Material for the task START

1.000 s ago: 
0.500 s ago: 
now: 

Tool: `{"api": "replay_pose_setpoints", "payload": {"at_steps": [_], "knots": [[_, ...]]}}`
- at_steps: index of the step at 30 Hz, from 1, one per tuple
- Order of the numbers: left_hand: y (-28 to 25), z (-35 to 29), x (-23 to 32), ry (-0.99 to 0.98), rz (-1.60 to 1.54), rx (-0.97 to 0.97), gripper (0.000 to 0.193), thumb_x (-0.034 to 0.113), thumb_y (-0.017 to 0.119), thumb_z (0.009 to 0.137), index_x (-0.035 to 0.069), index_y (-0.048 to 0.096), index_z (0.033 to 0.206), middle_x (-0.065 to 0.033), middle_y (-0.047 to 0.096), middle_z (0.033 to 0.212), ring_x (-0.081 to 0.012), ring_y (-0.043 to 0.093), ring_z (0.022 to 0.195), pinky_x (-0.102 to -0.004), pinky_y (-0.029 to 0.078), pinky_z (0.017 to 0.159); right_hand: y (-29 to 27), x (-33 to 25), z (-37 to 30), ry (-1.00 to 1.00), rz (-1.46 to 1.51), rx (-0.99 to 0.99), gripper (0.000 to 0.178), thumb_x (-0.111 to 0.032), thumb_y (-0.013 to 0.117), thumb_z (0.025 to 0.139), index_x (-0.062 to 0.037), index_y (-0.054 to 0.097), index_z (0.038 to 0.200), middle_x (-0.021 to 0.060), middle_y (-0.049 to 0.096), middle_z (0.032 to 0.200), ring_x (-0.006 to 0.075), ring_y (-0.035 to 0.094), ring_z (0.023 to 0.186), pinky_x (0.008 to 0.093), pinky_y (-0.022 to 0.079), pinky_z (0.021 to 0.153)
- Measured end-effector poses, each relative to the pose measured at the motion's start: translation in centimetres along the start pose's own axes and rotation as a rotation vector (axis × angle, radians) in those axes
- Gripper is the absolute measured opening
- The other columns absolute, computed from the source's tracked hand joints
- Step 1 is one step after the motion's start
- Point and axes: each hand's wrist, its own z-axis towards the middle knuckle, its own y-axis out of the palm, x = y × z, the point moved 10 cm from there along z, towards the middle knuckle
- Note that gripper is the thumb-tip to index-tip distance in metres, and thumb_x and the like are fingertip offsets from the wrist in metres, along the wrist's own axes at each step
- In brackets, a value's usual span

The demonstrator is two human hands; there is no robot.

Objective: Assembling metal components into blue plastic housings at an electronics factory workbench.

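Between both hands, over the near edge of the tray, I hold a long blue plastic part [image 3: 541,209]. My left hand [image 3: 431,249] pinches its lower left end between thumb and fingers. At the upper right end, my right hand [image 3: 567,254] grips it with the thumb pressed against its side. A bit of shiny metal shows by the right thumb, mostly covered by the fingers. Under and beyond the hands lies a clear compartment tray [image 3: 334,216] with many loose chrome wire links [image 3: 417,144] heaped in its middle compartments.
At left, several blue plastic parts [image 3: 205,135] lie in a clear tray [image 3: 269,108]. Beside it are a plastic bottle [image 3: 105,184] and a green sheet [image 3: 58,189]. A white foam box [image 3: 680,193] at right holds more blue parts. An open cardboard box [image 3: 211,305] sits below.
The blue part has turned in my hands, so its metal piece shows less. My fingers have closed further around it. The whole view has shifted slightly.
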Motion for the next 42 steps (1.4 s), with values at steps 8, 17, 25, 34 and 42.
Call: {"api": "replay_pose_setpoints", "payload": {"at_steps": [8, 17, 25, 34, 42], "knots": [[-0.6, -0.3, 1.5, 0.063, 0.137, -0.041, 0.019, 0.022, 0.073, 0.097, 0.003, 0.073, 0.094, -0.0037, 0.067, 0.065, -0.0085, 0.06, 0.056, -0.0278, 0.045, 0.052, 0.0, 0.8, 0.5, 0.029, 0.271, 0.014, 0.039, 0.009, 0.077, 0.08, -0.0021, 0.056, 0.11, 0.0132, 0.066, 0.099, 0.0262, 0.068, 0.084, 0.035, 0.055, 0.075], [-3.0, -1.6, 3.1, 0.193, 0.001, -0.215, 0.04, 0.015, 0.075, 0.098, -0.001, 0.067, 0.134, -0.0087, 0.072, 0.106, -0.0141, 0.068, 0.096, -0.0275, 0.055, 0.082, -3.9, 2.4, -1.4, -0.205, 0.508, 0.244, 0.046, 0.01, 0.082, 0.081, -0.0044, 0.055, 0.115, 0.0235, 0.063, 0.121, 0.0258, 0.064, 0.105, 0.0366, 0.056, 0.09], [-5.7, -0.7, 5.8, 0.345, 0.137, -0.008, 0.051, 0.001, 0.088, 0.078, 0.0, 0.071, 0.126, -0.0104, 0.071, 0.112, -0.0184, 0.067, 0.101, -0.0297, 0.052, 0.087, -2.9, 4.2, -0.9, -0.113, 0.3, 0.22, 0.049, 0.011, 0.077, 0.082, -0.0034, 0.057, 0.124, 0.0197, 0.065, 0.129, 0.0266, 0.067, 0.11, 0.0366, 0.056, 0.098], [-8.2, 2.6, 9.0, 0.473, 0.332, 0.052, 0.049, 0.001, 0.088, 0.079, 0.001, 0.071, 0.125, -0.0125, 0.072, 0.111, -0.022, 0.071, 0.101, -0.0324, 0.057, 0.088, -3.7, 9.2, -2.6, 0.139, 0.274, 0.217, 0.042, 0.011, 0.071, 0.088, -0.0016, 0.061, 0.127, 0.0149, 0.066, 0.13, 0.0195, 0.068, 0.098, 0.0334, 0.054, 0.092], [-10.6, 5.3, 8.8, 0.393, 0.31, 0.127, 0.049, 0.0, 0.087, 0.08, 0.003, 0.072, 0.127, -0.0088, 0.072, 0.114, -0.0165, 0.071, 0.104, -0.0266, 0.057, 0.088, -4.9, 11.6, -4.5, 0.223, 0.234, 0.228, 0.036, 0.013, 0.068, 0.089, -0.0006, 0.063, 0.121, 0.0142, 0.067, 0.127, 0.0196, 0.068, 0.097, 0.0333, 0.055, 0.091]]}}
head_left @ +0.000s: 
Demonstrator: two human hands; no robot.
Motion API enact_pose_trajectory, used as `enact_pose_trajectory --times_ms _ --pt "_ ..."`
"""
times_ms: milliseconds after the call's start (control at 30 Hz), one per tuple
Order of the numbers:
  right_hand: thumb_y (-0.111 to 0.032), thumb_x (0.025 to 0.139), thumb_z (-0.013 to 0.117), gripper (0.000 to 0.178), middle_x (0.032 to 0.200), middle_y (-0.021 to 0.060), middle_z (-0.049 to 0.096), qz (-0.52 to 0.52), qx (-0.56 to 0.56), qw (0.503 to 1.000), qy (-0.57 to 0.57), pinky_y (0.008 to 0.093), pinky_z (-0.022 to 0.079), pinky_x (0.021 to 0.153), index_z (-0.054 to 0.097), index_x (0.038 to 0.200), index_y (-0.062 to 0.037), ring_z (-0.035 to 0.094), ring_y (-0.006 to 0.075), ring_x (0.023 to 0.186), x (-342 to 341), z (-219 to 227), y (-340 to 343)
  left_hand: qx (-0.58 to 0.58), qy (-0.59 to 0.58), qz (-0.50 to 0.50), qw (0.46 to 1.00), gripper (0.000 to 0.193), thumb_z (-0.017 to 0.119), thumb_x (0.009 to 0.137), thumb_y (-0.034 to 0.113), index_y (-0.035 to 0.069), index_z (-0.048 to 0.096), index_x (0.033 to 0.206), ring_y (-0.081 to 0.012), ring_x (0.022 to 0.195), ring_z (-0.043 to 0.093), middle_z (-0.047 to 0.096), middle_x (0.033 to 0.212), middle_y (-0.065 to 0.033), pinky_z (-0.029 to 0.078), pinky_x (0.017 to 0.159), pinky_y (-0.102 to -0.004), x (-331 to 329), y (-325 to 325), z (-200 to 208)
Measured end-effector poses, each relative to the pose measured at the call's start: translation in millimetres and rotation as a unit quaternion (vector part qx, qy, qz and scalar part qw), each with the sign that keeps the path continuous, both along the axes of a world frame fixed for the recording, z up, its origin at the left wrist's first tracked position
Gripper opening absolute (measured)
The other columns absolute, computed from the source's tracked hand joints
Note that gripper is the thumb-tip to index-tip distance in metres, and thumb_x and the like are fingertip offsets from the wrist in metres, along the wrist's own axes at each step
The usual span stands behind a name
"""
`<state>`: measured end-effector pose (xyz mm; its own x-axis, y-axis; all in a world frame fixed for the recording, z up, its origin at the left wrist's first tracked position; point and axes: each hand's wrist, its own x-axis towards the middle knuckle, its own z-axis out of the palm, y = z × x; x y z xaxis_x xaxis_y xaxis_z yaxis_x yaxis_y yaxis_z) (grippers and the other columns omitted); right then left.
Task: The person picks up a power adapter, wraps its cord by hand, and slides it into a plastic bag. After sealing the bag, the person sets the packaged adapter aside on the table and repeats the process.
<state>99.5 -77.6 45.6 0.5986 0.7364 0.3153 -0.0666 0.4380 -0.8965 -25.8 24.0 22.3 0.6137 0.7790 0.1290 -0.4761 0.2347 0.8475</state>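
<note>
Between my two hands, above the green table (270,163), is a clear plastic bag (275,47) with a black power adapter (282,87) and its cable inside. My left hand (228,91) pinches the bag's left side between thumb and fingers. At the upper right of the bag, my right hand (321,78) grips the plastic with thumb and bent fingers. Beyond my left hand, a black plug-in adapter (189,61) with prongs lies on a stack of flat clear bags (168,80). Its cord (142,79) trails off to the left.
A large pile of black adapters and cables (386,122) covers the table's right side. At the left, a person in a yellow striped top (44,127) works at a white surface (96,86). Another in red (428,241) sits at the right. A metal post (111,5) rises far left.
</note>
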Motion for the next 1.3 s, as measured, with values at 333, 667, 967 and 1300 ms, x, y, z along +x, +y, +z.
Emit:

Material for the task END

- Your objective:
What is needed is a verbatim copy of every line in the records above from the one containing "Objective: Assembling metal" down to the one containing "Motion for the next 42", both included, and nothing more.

- Result of this exercise:
Objective: Assembling metal components into blue plastic housings at an electronics factory workbench.

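Between both hands, over the near edge of the tray, I hold a long blue plastic part [image 3: 541,209]. My left hand [image 3: 431,249] pinches its lower left end between thumb and fingers. At the upper right end, my right hand [image 3: 567,254] grips it with the thumb pressed against its side. A bit of shiny metal shows by the right thumb, mostly covered by the fingers. Under and beyond the hands lies a clear compartment tray [image 3: 334,216] with many loose chrome wire links [image 3: 417,144] heaped in its middle compartments.
At left, several blue plastic parts [image 3: 205,135] lie in a clear tray [image 3: 269,108]. Beside it are a plastic bottle [image 3: 105,184] and a green sheet [image 3: 58,189]. A white foam box [image 3: 680,193] at right holds more blue parts. An open cardboard box [image 3: 211,305] sits below.
The blue part has turned in my hands, so its metal piece shows less. My fingers have closed further around it. The whole view has shifted slightly.
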Motion for the next 42 steps (1.4 s), with values at steps 8, 17, 25, 34 and 42.

What has been written here completes the answer.